● **DESCRIPTION OF THE TASK**
Give back every line of the material exactly, as it appears below.

● **STUDY MATERIAL**
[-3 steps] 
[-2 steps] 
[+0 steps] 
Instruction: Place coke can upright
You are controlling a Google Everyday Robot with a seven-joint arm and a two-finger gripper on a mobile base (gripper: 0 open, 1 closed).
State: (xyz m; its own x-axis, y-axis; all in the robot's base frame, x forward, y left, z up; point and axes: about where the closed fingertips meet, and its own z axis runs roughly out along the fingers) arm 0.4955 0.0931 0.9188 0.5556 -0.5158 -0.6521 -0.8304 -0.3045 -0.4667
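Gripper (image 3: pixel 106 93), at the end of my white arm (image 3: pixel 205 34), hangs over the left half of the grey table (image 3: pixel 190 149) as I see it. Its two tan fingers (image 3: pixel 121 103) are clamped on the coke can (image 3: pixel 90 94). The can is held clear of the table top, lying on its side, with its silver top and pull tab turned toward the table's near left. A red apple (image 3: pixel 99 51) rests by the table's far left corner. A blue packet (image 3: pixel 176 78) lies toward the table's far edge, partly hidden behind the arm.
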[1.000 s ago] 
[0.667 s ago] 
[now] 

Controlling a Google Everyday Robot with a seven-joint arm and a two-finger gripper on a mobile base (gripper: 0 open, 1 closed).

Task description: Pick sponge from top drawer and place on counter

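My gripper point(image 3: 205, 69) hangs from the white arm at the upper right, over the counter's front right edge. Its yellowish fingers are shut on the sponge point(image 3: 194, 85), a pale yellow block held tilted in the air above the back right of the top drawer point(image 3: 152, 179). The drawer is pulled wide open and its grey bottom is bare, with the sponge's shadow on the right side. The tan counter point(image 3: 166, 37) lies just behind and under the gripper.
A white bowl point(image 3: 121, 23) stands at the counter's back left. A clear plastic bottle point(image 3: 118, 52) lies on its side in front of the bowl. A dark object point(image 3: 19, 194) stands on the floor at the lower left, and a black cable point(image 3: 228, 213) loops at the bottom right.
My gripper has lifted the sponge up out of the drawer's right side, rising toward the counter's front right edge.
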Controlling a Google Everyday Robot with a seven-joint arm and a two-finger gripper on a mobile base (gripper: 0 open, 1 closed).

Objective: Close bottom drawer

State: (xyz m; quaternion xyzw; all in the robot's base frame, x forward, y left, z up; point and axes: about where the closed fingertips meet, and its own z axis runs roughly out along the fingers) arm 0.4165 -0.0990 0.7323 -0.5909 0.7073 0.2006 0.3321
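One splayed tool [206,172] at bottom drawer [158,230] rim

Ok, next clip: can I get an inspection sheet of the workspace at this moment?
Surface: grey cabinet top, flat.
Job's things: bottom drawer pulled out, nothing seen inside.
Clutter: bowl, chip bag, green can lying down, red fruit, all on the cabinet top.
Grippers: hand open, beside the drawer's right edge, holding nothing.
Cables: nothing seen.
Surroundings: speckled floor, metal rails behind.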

● **ANSWER FOR THE TASK**
[-3 steps] 
[-2 steps] 
[+0 steps] 
Instruction: Place coke can upright
You are controlling a Google Everyday Robot with a seven-joint arm and a two-finger gripper on a mobile base (gripper: 0 open, 1 closed).
State: (xyz m; its own x-axis, y-axis; all in the robot's base frame, x forward, y left, z up; point and axes: about where the closed fingertips meet, and its own z axis runs roughly out along the fingers) arm 0.4955 0.0931 0.9188 0.5556 -0.5158 -0.6521 -0.8304 -0.3045 -0.4667
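Gripper (image 3: pixel 106 93), at the end of my white arm (image 3: pixel 205 34), hangs over the left half of the grey table (image 3: pixel 190 149) as I see it. Its two tan fingers (image 3: pixel 121 103) are clamped on the coke can (image 3: pixel 90 94). The can is held clear of the table top, lying on its side, with its silver top and pull tab turned toward the table's near left. A red apple (image 3: pixel 99 51) rests by the table's far left corner. A blue packet (image 3: pixel 176 78) lies toward the table's far edge, partly hidden behind the arm.
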[1.000 s ago] 
[0.667 s ago] 
[now] 

Controlling a Google Everyday Robot with a seven-joint arm and a two-finger gripper on a mobile base (gripper: 0 open, 1 closed).

Task description: Pick sponge from top drawer and place on counter

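My gripper point(image 3: 205, 69) hangs from the white arm at the upper right, over the counter's front right edge. Its yellowish fingers are shut on the sponge point(image 3: 194, 85), a pale yellow block held tilted in the air above the back right of the top drawer point(image 3: 152, 179). The drawer is pulled wide open and its grey bottom is bare, with the sponge's shadow on the right side. The tan counter point(image 3: 166, 37) lies just behind and under the gripper.
A white bowl point(image 3: 121, 23) stands at the counter's back left. A clear plastic bottle point(image 3: 118, 52) lies on its side in front of the bowl. A dark object point(image 3: 19, 194) stands on the floor at the lower left, and a black cable point(image 3: 228, 213) loops at the bottom right.
My gripper has lifted the sponge up out of the drawer's right side, rising toward the counter's front right edge.
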Controlling a Google Everyday Robot with a seven-joint arm and a two-finger gripper on a mobile base (gripper: 0 open, 1 closed).

Objective: Close bottom drawer

State: (xyz m; quaternion xyzw; all in the robot's base frame, x forward, y left, z up; point and axes: about where the closed fingertips meet, and its own z axis runs roughly out along the fingers) arm 0.4165 -0.0990 0.7323 -0.5909 0.7073 0.2006 0.3321
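One splayed tool [206,172] at bottom drawer [158,230] rim

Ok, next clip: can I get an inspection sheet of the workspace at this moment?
Surface: grey cabinet top, flat.
Job's things: bottom drawer pulled out, nothing seen inside.
Clutter: bowl, chip bag, green can lying down, red fruit, all on the cabinet top.
Grippers: hand open, beside the drawer's right edge, holding nothing.
Cables: nothing seen.
Surroundings: speckled floor, metal rails behind.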

No additional answer is needed.